◆ **What the task requires**
Without the pictures, repeat the listing character for character.

Input data START

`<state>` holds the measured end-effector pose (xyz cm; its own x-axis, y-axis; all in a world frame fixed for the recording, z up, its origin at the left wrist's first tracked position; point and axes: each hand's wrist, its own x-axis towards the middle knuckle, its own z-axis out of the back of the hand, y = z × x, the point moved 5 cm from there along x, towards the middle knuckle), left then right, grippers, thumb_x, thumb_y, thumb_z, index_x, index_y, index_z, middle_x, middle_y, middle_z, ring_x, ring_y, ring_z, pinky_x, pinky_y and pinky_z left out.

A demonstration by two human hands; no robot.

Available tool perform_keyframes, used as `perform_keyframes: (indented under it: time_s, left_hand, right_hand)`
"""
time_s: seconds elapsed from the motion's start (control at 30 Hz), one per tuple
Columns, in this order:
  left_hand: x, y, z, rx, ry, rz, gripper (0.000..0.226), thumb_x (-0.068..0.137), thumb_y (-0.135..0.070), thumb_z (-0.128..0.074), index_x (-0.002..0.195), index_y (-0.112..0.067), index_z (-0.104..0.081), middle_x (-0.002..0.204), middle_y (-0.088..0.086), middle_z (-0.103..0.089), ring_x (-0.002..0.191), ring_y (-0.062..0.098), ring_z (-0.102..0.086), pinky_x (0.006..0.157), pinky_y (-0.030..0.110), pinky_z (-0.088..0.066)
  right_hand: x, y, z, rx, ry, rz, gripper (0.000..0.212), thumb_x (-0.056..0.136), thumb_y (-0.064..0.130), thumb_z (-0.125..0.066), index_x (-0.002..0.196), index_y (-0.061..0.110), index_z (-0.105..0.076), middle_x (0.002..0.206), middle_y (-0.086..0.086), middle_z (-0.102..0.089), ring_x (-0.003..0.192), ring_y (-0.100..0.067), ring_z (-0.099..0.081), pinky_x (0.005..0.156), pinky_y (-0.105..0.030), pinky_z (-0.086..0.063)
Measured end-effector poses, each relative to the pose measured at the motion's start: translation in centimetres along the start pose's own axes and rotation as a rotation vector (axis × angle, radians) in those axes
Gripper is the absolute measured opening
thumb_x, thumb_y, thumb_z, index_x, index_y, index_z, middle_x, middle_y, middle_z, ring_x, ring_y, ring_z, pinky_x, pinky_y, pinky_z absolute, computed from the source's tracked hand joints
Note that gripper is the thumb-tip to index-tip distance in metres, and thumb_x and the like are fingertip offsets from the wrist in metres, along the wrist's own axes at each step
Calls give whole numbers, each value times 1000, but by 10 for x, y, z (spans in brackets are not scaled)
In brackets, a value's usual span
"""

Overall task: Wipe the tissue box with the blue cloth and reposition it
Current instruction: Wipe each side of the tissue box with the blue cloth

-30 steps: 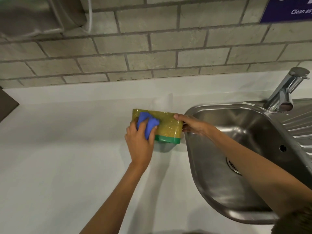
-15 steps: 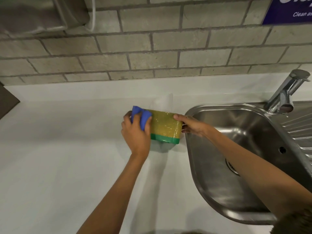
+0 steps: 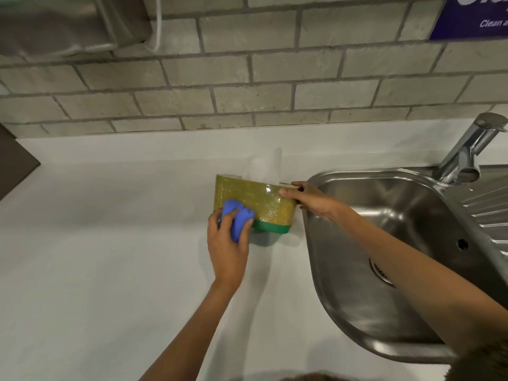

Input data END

◆ **Your response**
`<state>` holds the measured end-effector pose (xyz cm; its own x-axis, y-axis; all in a world frame fixed for the recording, z up, its origin at the left wrist's first tracked position; point and axes: each hand's wrist, its own x-axis towards the middle knuckle, its own z-axis out of the back of the hand, y = z × x, the point moved 5 cm from there along x, towards the middle knuckle), left then right, grippers, thumb_x, thumb_y, thumb_z, index_x, index_y, index_z, middle_x, middle_y, middle_z, ring_x, ring_y, ring_z, pinky_x, pinky_y and pinky_z left out.

A demonstration by two human hands; no robot.

Available tool perform_keyframes, used as `perform_keyframes: (indented under it: time_s, left_hand, right_hand)`
"""
time_s: seconds elapsed from the motion's start (control at 30 Hz), one per tuple
Columns, in this order:
  left_hand: x, y, z, rx, ry, rz, gripper (0.000..0.226), thumb_x (-0.068..0.137), thumb_y (-0.135..0.070), thumb_z (-0.128..0.074), index_x (-0.002..0.195), index_y (-0.112..0.067), index_z (-0.104..0.081), middle_x (-0.002..0.204), middle_y (-0.088..0.086), middle_z (-0.103..0.089), ring_x (-0.002..0.191), ring_y (-0.062..0.098), ring_z (-0.102..0.086), pinky_x (0.006..0.157), pinky_y (-0.030..0.110), pinky_z (-0.088..0.066)
  right_hand: x, y, z, rx, ry, rz, gripper (0.000..0.212), thumb_x (-0.056..0.136), thumb_y (-0.064..0.130), thumb_z (-0.125..0.066), index_x (-0.002..0.196), index_y (-0.061..0.110), index_z (-0.105..0.076), middle_x (0.002..0.206), middle_y (-0.086..0.086), middle_z (-0.102..0.089), ring_x (-0.003..0.192), ring_y (-0.100..0.067), ring_z (-0.099..0.081), pinky_x (0.005..0.156), pinky_y (-0.105..0.030), pinky_z (-0.086..0.063)
Measured end-effector poses, each relative to the pose measured at the motion's start: translation in centimetres along the start pose's own axes and rotation as a rotation vector (axis × angle, radians) in those axes
Gripper is the absolute measured opening
thumb_x, thumb_y, thumb_z, index_x, index_y, index_z, middle_x, middle_y, middle_z, ring_x, ring_y, ring_z, pinky_x, pinky_y, pinky_z absolute, computed from the source's tracked hand joints
Note that gripper is the thumb-tip to index-tip distance in metres, and thumb_x and the like are fingertip offsets from the wrist in metres, along the wrist's own axes at each step
Calls give whole numbers, each value times 1000, but by 10 for x, y, z (spans in brackets are not scaled)
In brackets, a value's usual span
"""

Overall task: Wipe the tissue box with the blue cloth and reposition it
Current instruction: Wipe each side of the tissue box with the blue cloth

-30 steps: 
-15 steps: 
+0 steps: 

Nothing else belongs to this answer.